誰もいない部屋の奥は薄暗く、高級そうないかにも中国を感じさせる電気装飾品と、赤くて優雅なアジアアロワナが優雅に泳ぐ水槽が薄っすら室内を照らしていた。香港の夜景が一望できる部屋でよく見ると高価そうな骨董品がずらりと並べられている。
「さっき言いかけたこと、言ってみてくれ」
「あなたの名前は王来儀。鳳凰・・・鳳凰県にある・・・鳳凰古城の城主ですよね?」
レイラは頭に浮かぶイメージやぼんやりとしたワードで言葉をまとめそう言い放った。
「何故、そう思う?何が目的だ?」
「私の心がそう言っているのです。目的はこの星を救うこと」
「成程。・・・いかにも、俺が鳳凰城の現城主、王来儀である」
「あなたが私をここに通してくれたということは、薄々感じているかもしれません。時が来たのです」
「日本の富士山が噴火した時にこの日が来ることは予測していた。だが、まさか生身の人間が来るとは予想していなかったもので裏の裏をかかれたような気分だ」
「鳳凰の片割れが殺されてしまったのです。私はその代理。フェニックスと人間の遺伝子で創られた人造人間。云わばハーフフェニックスなのです」
「ハーフフェニックス?それは聞いたことがない。でも、あなたは俺のことをご存知のようだ。あなたが心の声を持っているからこそ、俺の名前や正体を見破った。俺のことはトップシークレットで誰も知らないはずなんだ。知る術は本当にフェニックスの力のみだ」
「心の声について、わかるのですか?」
「わかる。我々、案内人であるコーディネーターはこの会話と同時に、あなたの想いも心に伝わってくる。
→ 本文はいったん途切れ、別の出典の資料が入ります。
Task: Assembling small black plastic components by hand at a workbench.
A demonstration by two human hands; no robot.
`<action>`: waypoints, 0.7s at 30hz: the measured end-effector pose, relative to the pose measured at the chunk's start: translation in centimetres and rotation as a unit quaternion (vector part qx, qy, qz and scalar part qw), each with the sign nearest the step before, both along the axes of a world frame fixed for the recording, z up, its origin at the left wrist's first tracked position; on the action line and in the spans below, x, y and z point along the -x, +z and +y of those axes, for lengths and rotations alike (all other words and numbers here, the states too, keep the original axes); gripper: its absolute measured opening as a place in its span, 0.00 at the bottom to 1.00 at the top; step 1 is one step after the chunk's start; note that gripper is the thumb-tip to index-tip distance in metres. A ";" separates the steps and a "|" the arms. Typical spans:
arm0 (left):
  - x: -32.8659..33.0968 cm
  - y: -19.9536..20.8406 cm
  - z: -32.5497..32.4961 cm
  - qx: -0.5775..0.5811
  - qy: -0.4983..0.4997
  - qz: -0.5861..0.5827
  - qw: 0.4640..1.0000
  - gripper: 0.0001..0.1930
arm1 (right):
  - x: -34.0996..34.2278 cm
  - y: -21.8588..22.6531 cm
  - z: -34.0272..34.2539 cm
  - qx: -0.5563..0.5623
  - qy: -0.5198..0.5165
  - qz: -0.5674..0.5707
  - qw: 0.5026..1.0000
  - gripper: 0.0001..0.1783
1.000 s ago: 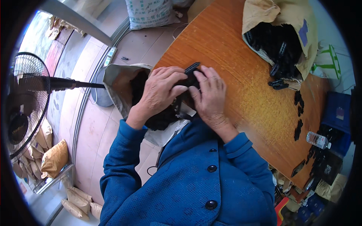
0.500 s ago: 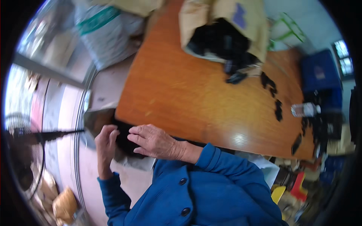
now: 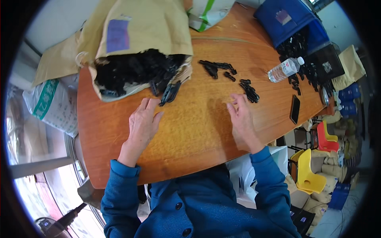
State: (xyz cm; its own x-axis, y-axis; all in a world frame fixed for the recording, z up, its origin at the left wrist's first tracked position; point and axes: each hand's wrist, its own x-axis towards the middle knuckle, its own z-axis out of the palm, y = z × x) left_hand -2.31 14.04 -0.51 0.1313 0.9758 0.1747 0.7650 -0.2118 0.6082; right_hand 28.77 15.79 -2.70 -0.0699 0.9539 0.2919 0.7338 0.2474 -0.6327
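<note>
A brown paper bag point(image 3: 149, 27) lies on its side on the table, its mouth full of black plastic parts point(image 3: 135, 73). A few long black pieces point(image 3: 170, 94) stick out of the mouth onto the wood. My left hand point(image 3: 139, 125) reaches to these pieces with fingers stretched and thumb apart. Its fingertips are at their near end; whether they touch, I cannot tell. My right hand point(image 3: 243, 122) is over the table, fingers slightly bent and apart, holding nothing. Just beyond its fingertips lies a small cluster of black parts point(image 3: 250, 92). More loose black parts point(image 3: 217, 68) lie farther back.
On the right are a water bottle point(image 3: 283, 70), a black phone point(image 3: 295, 109) and a tipped blue bin point(image 3: 283, 22) spilling black parts. A white plastic bag point(image 3: 278, 160) hangs at the table's front edge. Yellow chair point(image 3: 309, 174) and red chair point(image 3: 326, 137) stand beyond.
Both hands have come from beside the table's left corner, over a dark opening, to above the tabletop, and have spread apart. The view has swung right.
</note>
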 end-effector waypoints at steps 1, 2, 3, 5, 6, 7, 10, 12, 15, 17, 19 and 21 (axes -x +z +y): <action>-0.9 -0.3 1.1 -0.002 0.006 0.024 1.000 0.13 | -1.3 0.2 1.0 -0.022 -0.006 -0.032 0.999 0.17; -1.4 -0.6 1.9 -0.002 0.001 0.025 1.000 0.13 | -2.1 0.4 2.1 -0.044 -0.009 -0.064 0.997 0.17; -1.9 -1.0 2.6 -0.004 0.016 0.046 0.999 0.13 | -2.7 0.7 3.5 -0.069 -0.007 -0.089 0.994 0.17; -2.9 -2.2 3.8 0.007 0.029 0.077 0.997 0.14 | -3.3 0.1 6.2 -0.059 -0.011 -0.115 0.992 0.18; -3.1 -2.4 3.9 0.006 0.037 0.083 0.996 0.14 | -3.3 -0.1 7.2 -0.059 -0.011 -0.146 0.987 0.18; -3.2 -2.3 4.0 0.002 0.048 0.088 0.995 0.14 | -3.6 -0.4 8.2 -0.058 -0.011 -0.142 0.988 0.18; -3.7 -1.5 4.1 0.019 0.060 0.100 0.993 0.14 | -3.7 -1.5 10.3 -0.075 0.003 -0.207 0.975 0.16; -3.6 -1.1 4.1 0.008 0.053 0.112 0.992 0.14 | -3.4 -1.4 10.5 -0.052 -0.003 -0.249 0.967 0.12; -2.3 -2.6 4.2 0.013 0.068 -0.006 0.998 0.11 | -2.1 -0.9 9.0 -0.080 0.017 -0.183 0.980 0.09; -0.7 -3.4 2.9 0.128 0.080 -0.195 0.969 0.11 | -0.8 -0.4 7.1 -0.088 0.040 -0.072 0.993 0.08; -0.2 -2.3 0.8 0.260 0.053 -0.503 0.823 0.11 | 2.0 0.0 3.9 -0.027 0.096 0.096 0.990 0.10; 0.1 -1.6 -1.4 0.285 0.055 -0.564 0.773 0.11 | 5.2 2.2 0.4 0.017 0.202 0.105 0.974 0.13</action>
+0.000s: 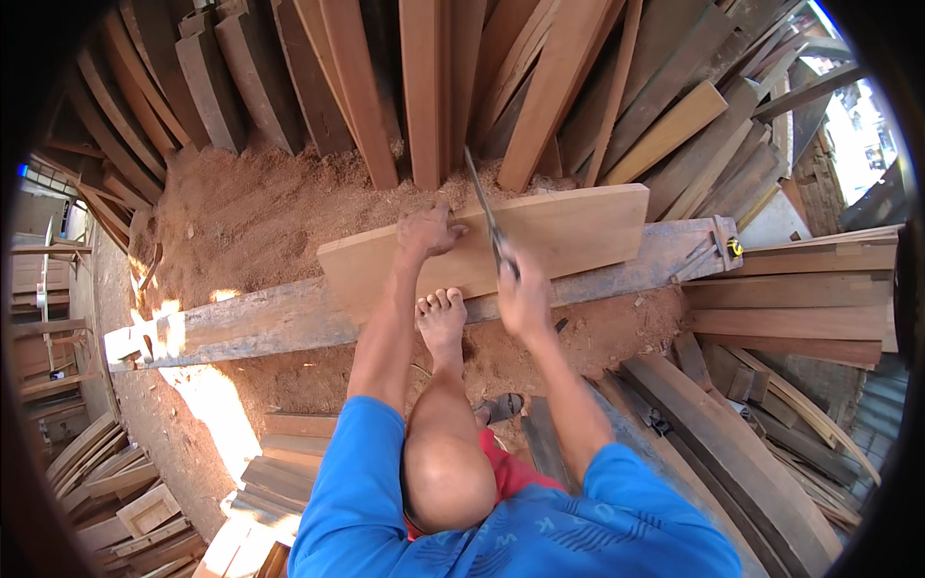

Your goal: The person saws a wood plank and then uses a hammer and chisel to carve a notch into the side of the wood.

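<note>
A pale wooden board (pixel 568 226) lies slantwise across a long, worn plank (pixel 251 323). My left hand (pixel 431 231) presses on the board near its far edge, its fingers bent over that edge and its thumb lying on the face. In my right hand (pixel 523 294) is the handle of a handsaw (pixel 485 207). The narrow blade crosses the board to the right of my left hand and points away from me past the far edge. My bare foot (pixel 441 323) rests against the board's near side, between my two arms.
Upright timbers (pixel 424 87) line the far side behind a heap of sawdust (pixel 251 212). A yellow and black tape measure (pixel 735 248) sits at the plank's right end. Stacked boards (pixel 790 294) lie at right, thick beams (pixel 732 453) at lower right. A sandal (pixel 504 408) is below.
</note>
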Motion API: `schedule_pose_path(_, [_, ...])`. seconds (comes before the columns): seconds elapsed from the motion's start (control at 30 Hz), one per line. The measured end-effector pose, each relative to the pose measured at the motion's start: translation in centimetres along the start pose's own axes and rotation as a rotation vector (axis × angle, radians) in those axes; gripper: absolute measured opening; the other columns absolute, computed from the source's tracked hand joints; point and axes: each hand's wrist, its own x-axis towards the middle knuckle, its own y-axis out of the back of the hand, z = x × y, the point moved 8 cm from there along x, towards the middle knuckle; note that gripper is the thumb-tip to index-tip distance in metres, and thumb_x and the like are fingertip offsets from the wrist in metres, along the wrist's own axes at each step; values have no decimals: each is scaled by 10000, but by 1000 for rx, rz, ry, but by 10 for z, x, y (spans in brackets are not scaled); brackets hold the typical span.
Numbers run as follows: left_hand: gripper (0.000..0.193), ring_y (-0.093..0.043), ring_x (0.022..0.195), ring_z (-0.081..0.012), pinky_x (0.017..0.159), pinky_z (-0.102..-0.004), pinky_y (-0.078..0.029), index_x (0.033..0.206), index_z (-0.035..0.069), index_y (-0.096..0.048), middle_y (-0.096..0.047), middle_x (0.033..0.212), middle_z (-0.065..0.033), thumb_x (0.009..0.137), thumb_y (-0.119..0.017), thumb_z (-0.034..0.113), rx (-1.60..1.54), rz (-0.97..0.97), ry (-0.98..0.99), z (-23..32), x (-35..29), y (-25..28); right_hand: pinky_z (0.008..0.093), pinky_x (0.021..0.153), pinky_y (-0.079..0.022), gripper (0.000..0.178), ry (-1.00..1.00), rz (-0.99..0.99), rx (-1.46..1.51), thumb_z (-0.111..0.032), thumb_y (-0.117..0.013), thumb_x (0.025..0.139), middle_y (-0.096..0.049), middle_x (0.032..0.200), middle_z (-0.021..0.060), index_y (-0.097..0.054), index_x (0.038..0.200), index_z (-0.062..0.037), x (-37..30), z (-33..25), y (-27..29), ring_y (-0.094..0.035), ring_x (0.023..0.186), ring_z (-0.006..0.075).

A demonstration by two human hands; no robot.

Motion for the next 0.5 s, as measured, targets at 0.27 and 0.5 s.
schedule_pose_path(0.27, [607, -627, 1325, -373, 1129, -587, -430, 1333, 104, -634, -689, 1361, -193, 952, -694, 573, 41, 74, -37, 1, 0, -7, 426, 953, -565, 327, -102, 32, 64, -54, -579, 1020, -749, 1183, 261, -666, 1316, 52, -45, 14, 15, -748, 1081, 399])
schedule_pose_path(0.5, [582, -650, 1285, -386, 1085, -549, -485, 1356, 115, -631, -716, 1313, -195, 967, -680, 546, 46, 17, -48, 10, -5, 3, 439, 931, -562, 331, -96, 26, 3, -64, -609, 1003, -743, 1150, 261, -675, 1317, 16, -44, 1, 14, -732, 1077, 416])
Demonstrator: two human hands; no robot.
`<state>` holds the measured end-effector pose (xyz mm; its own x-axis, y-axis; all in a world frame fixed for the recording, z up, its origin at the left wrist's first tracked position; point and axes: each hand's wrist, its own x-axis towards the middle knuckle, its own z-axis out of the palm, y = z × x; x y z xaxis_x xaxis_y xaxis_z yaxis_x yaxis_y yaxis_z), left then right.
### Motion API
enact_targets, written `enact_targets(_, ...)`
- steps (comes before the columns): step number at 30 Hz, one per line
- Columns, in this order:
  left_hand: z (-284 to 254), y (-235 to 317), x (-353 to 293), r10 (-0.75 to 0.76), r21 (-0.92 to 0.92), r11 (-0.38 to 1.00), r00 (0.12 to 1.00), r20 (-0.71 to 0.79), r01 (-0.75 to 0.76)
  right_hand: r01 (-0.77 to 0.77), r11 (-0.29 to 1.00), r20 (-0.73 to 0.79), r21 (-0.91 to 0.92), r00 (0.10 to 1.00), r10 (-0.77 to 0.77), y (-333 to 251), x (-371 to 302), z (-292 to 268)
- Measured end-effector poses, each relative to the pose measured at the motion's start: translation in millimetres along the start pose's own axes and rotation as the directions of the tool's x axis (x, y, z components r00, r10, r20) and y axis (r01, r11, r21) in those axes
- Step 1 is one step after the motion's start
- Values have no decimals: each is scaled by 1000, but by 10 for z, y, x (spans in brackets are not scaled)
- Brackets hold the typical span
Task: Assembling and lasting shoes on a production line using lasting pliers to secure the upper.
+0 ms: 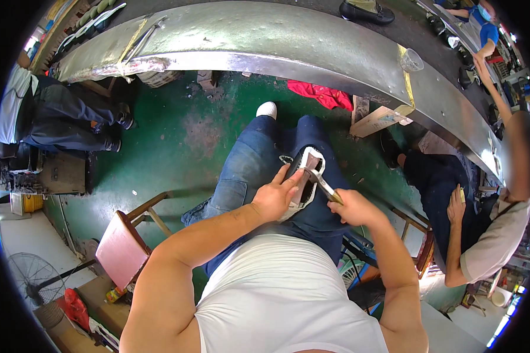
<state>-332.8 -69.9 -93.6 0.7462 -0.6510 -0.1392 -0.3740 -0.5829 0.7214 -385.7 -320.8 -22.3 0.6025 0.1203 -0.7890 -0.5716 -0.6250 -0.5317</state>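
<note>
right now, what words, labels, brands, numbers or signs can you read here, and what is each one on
None can be read.
Pale wooden block under the metal bench: faint marks, too small to read.
Yellow packet near the pink seat: too small and blurred to read.
Shoe piece and hand tool: no lettering I can make out.

A long metal bench (247, 35) crosses the stained green floor (165, 117).

Head view: left fisheye of head-worn pair, upright, facing down past white shirt (282, 282); left hand (272, 200), right hand (355, 207) close, near centre; table (247, 38) bowed across top.
</note>
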Motion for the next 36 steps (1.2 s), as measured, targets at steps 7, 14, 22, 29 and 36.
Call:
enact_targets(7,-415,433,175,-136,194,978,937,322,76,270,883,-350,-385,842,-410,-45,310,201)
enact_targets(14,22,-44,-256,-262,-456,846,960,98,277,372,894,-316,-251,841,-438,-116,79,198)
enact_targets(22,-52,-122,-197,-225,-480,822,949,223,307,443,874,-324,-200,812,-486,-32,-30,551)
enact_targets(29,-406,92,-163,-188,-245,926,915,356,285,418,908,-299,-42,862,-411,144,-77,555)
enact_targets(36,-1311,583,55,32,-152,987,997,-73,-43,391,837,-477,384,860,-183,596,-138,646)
俺は嘆かわしい商売をしているが、これは本当に仮の姿。本来はあなたたちフェニックスが来るのを代々待っている。さあ、凰花、案内しましょう。我が城、鳳凰古城へ」
来儀はそう言うと、立ち上がり、天井を右手で刺した。
来儀はレイラとガイアを屋上に連れて行った。横風が吹き荒む屋上にはヘリポートがあり、真っ黒なヘリコプターが一台用意されていた。
「これで鳳凰県までひとっ飛びですよ」
「わかった。行きましょう」
こうして三人はヘリコプターで鳳凰県へと旅立った。